A simple technique was developed during World War II for binary classification of aircraft to understand how to maximize the identification of true positives while minimizing false positives and false negatives. The ROC curve was created and has since been applied to many fields, including medical diagnostics. It is a simple xy plot in which, for a given set of measurements, the x axis represents the probability for false positives and the y axis represents the probability for true positives. In a perfect classification scheme, a group of measurements would produce a point on the (0,1) point. In reality, there are always measurements that are false positives or false negatives. These measurements will fall on the curve above the 45° random line (10).

Figure 2

The idea is to apply a model to a collection of measurements and examine the behavior of the collection of predictions on the ROC curve.

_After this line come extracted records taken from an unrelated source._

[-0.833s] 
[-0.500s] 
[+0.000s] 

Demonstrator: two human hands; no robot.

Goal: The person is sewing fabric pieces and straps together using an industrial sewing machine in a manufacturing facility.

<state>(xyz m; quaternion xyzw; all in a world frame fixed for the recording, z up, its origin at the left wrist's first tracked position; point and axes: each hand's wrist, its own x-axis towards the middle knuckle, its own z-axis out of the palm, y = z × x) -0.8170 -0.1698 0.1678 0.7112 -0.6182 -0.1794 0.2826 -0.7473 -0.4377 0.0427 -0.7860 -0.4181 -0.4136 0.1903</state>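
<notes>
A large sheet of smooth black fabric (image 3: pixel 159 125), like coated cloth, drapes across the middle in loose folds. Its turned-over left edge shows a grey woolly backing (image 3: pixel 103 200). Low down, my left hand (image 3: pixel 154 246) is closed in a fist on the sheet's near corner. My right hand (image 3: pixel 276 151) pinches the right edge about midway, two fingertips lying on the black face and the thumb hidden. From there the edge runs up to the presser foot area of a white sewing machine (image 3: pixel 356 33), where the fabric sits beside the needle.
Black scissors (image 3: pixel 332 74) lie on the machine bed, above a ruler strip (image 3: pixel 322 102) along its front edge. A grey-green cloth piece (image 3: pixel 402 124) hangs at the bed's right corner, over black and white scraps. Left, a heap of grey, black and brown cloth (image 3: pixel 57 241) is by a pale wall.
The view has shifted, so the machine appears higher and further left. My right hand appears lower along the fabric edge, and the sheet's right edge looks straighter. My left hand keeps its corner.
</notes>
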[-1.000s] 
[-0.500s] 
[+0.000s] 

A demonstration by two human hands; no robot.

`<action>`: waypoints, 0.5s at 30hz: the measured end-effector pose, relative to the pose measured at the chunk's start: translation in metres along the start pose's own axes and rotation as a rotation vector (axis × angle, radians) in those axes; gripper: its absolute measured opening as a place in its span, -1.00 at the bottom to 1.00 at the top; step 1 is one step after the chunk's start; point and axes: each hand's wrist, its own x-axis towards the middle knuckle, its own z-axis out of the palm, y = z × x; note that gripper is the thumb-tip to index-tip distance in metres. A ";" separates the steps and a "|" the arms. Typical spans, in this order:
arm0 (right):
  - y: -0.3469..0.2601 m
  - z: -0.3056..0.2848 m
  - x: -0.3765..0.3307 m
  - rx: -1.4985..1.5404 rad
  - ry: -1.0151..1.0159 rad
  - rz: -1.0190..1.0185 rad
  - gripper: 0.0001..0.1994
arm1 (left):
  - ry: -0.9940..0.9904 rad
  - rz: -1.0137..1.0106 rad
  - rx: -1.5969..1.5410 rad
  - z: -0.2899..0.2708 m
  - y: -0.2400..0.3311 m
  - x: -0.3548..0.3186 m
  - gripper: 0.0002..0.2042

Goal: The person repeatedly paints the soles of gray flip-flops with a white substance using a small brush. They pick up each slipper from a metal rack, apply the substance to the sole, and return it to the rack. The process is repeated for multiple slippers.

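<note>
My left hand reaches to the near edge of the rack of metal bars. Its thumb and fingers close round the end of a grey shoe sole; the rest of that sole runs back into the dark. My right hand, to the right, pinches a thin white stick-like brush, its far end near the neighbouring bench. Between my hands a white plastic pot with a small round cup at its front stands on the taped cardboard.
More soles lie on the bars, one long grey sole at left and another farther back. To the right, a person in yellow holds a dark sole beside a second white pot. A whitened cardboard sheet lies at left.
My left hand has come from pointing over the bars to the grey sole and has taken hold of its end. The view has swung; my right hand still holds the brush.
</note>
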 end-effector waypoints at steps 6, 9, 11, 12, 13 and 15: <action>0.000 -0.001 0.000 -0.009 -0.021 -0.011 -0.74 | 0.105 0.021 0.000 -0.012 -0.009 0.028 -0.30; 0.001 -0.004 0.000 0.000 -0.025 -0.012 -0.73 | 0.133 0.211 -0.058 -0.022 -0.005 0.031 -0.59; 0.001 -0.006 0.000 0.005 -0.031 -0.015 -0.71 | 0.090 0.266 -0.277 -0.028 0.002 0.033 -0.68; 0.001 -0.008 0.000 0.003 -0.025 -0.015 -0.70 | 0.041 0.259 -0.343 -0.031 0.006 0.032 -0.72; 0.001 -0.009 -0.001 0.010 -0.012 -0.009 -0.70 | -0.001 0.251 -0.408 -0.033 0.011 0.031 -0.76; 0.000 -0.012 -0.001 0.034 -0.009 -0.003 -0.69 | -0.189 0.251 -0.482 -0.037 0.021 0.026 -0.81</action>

To put this into the context of Raman pathology, would the Raman measurements produce a better approach to the perfect (0,1) point than the current method? There are good reasons to believe that this is true because of the high information content in the Raman spectra and their relationship to the biochemistry of the materials.

Why would one expect a Raman measurement to be better? The answer lies in why the current methods are limited. The reality is that the histology and pathology depend upon morphological changes. But one must assume that biochemical changes have to happen before they are reflected in the histology. To take the case of cancer detection, how does one decide that dysplasia has progressed to cancer? The fact that the pathologists disagree means that the microscopic morphology is not totally clear. But a spectroscopic measurement has a chance to provide more detail, especially if multivariate methods are used to reveal information that is hidden in the overlapping bands. Another example of the usefulness of a spectroscopic-based decision would be to identify the origin of a metastasis when its appearance is the first indication of disease. When the histology does not clearly indicate the tumor's origin, there again is the possibility that a spectroscopic-based measurement could.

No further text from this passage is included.